The agency is best known for overseeing elections, and also oversees the Corporations and Charities Division, the state Archives and Digital Archives, the state Library, library services for the blind, the domestic partner registry, address-confidentiality protection for domestic violence victims, and other programs.
The new budget, which includes about $4 billion in spending cuts, will lop the current OSOS budget from the current $127 million down to $107 million, or down about 12 percent. Some extraordinary costs due to last year's presidential election will not recur during the upcoming biennium, but the new budget still is about $3 million below the bare-bones level of providing what they call the "maintenance level" of services.
Some layoffs are likely, and every division of the agency will be cutting overhead costs.
Among other cuts, the Elections Division will save about $500,000 by reducing costs for the state Voters' Pamphlet; running legal ads in newspapers, but not on radio or TV, for state ballot measures; providing less frequent state review of county election operations; repealing two publications; and repealing the requirement for printing envelopes for overseas mailings.
Marketing for a new state Heritage Center was erased from the budget and construction of the Center itself was put on hold for the next two year.
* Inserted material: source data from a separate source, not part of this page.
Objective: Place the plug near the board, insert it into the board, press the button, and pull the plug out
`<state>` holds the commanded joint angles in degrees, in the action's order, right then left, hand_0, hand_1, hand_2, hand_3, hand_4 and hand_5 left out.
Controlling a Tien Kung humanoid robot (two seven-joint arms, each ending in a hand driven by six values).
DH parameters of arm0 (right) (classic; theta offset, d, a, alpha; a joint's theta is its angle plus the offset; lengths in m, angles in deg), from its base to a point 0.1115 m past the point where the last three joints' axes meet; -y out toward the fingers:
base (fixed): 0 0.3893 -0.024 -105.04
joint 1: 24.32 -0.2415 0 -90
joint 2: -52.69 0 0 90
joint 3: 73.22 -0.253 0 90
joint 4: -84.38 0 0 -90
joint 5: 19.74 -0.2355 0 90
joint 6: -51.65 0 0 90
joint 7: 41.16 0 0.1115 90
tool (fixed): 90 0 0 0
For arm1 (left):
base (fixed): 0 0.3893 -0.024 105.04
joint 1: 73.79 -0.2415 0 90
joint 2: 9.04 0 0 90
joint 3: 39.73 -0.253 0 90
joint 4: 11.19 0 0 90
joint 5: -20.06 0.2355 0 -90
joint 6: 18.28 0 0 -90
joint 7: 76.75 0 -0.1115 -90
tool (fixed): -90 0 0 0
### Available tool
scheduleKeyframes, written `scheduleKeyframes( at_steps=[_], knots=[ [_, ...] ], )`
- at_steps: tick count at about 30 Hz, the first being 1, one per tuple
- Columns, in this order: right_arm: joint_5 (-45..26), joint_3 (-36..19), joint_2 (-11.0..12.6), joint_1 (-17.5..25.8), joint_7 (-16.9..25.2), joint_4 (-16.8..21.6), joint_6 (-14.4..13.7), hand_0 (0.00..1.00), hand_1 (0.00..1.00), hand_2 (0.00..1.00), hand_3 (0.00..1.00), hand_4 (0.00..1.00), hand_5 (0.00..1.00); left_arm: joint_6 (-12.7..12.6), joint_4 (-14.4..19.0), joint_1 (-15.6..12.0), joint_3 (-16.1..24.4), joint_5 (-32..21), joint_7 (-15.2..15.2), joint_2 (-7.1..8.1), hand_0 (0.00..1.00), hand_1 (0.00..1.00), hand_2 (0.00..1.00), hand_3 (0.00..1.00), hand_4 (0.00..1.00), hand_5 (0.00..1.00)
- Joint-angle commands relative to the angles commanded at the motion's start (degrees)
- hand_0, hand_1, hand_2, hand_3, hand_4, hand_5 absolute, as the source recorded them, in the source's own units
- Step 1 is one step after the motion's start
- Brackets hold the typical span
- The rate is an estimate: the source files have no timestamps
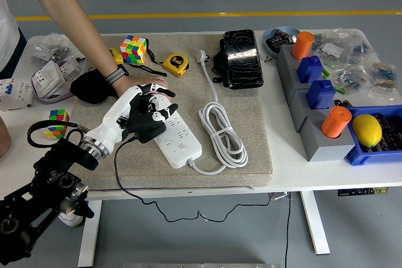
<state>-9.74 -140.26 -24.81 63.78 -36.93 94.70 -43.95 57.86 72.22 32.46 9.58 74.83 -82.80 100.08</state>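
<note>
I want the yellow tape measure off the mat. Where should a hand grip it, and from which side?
Grip the yellow tape measure across its flat side faces, coming from above: it lies low on the mat, with open mat around it apart from its black strap.

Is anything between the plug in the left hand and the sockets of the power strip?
The left hand holds the black plug right over the white power strip, with nothing visible between them. A person's hand rests at the strip's far end, behind the robot's fingers, not over the nearer sockets.
</note>
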Motion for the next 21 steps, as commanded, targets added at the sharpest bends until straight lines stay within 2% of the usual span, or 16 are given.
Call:
scheduleKeyframes(
  at_steps=[5, 6, 11, 12, 14, 17, 18, 21],
  knots=[
    [0.0, 0.0, 0.0, 0.0, 0.0, 0.0, 0.0, 0.495, 0.58, 0.54, 0.509, 0.835, 0.351, -2.1, -1.4, -0.4, -0.3, -7.0, -2.9, -0.05, 0.297, 0.392, 0.358, 0.381, 0.793, 0.287],
    [0.0, 0.0, 0.0, 0.0, 0.0, 0.0, 0.0, 0.495, 0.58, 0.54, 0.508, 0.836, 0.353, -2.2, -1.5, -0.4, -0.3, -7.6, -3.0, -0.05, 0.335, 0.432, 0.4, 0.387, 0.796, 0.29],
    [0.0, 0.0, 0.0, 0.0, 0.0, 0.0, 0.0, 0.495, 0.58, 0.54, 0.508, 0.836, 0.353, -2.5, -2.1, -0.5, -0.3, -8.2, -3.1, -0.07, 0.335, 0.432, 0.4, 0.387, 0.796, 0.29],
    [0.0, 0.0, 0.0, 0.0, 0.0, 0.0, 0.0, 0.495, 0.58, 0.539, 0.508, 0.836, 0.354, -2.6, -2.3, -0.5, -0.2, -7.9, -3.1, -0.14, 0.37, 0.456, 0.444, 0.436, 0.798, 0.291],
    [0.0, 0.1, 0.0, 0.0, 0.1, 0.0, 0.1, 0.495, 0.58, 0.539, 0.508, 0.836, 0.354, -2.9, -2.7, -0.5, 0.0, -7.0, -3.5, -0.24, 0.37, 0.456, 0.444, 0.436, 0.798, 0.291],
    [0.0, 0.1, 0.0, 0.0, 0.1, 0.0, 0.1, 0.495, 0.58, 0.539, 0.508, 0.836, 0.354, -3.7, -3.6, -0.4, 0.3, -1.9, -3.9, -0.42, 0.37, 0.456, 0.444, 0.436, 0.798, 0.291],
    [0.0, 0.1, 0.0, 0.0, 0.1, 0.0, 0.1, 0.495, 0.581, 0.54, 0.508, 0.836, 0.355, -4.2, -4.1, -0.3, 0.3, 0.6, -4.1, -0.49, 0.496, 0.59, 0.541, 0.547, 0.865, 0.24],
    [-0.1, 0.2, 0.0, 0.0, 0.1, 0.0, 0.1, 0.495, 0.581, 0.54, 0.508, 0.836, 0.355, -5.4, -5.4, -0.3, 0.4, 6.9, -3.4, -0.66, 0.496, 0.59, 0.541, 0.547, 0.865, 0.24]
  ],
)
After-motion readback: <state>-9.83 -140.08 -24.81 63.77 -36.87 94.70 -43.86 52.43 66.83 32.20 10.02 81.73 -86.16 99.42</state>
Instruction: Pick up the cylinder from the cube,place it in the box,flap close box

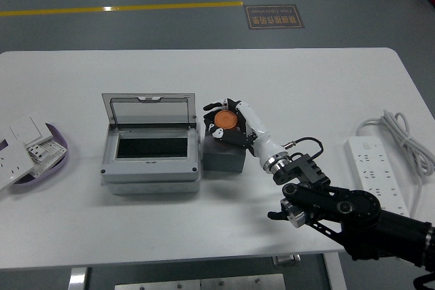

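Note:
An orange cylinder (223,122) stands on top of a dark grey cube (225,156) just right of the box. The grey box (151,161) sits at the table's middle left with its clear lid (148,111) standing open at the back. My right hand (230,121) reaches in from the lower right and its fingers are curled around the cylinder, which still rests on the cube. The left arm is not in view.
A white power strip (376,174) with its coiled cable (401,134) lies at the right. A purple dish (47,161) with white switch plates (20,144) sits at the left edge. The table's near edge runs along the bottom.

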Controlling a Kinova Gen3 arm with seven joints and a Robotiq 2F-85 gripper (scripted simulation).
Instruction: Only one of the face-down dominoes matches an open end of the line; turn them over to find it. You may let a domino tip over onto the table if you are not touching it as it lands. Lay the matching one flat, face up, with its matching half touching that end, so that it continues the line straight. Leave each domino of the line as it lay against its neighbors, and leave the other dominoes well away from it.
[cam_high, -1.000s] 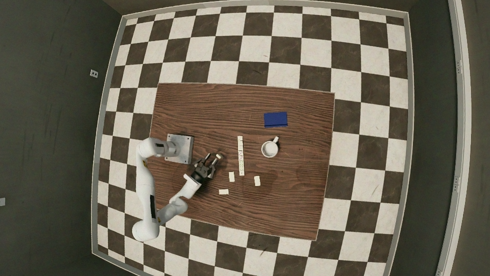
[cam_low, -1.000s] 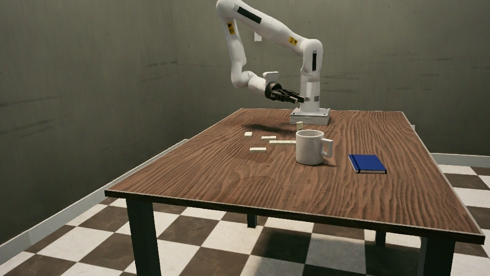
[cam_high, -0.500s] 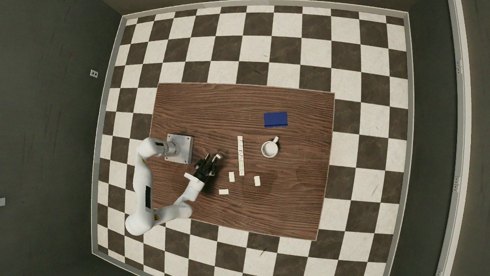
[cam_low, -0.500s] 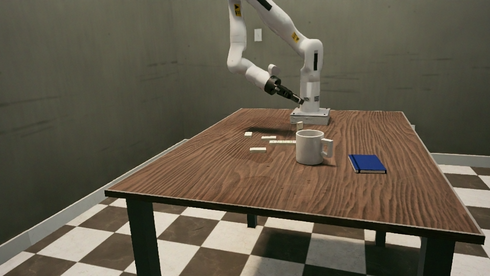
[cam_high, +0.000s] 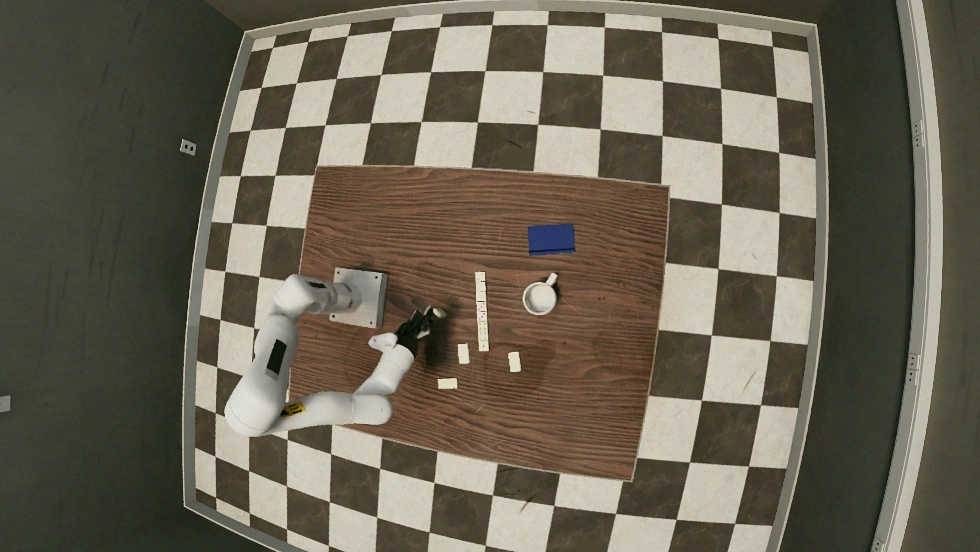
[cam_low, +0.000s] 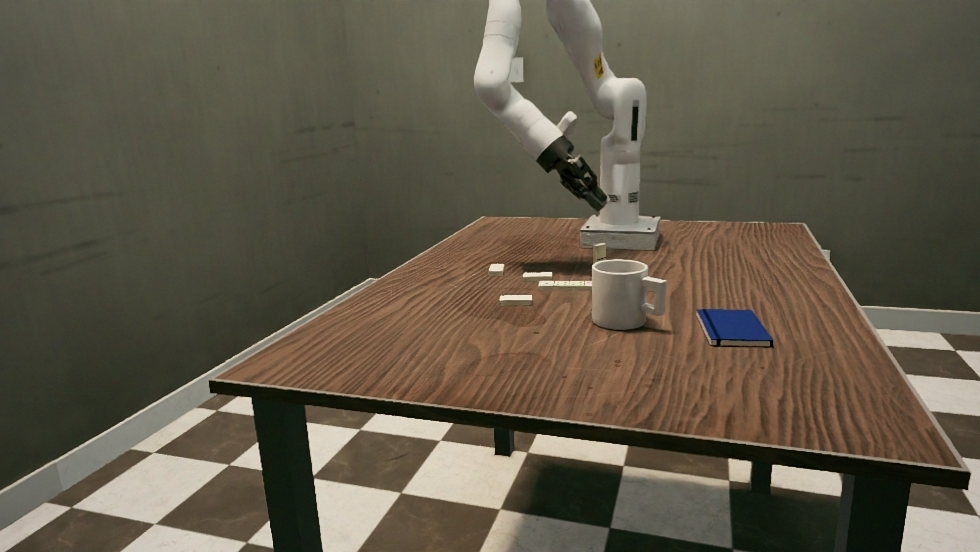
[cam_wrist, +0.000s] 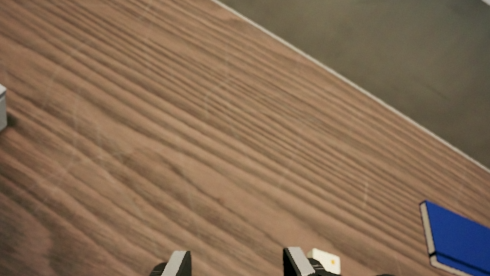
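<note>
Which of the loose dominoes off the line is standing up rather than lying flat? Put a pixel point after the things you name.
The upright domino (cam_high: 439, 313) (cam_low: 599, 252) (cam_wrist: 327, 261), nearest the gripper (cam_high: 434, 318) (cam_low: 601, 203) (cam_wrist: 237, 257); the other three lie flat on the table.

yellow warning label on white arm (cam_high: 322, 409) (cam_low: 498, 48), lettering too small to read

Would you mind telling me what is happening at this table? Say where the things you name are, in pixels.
The robot arm has its tool (cam_high: 432, 315) (cam_low: 598, 204) (cam_wrist: 237, 262), fingers partly open and holding nothing, near an upright domino (cam_high: 438, 313) (cam_low: 599, 251) (cam_wrist: 326, 261). Three others lie flat, apart from the line (cam_high: 482, 312) (cam_low: 565, 283). Nothing extends the line yet, so the matching domino apparently remains to be placed.
</note>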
The project on the Capitol Campus is to combine a visitor-experience to the Capitol and provide a new home for the state Library, which is in leased quarters out of town; the Archives; history displays; and a community conference center.
Secretary Reed says:
"We will be taking some pretty substantial budget cuts, and that will trim some services and require some layoffs. This is unfortunate and we regret the cuts. At the same time, we certainly acknowledge that we are in very difficult economic circumstances as a state and nation, and we have already begun the task of cutting back. We will do our part, and appreciate that the final budget does not cut as deeply as some drafts we saw. During the days ahead, we will be nose-to-the-grindstone now to `do more with less.' That is what the times require. Our thanks to our hard-working state employees."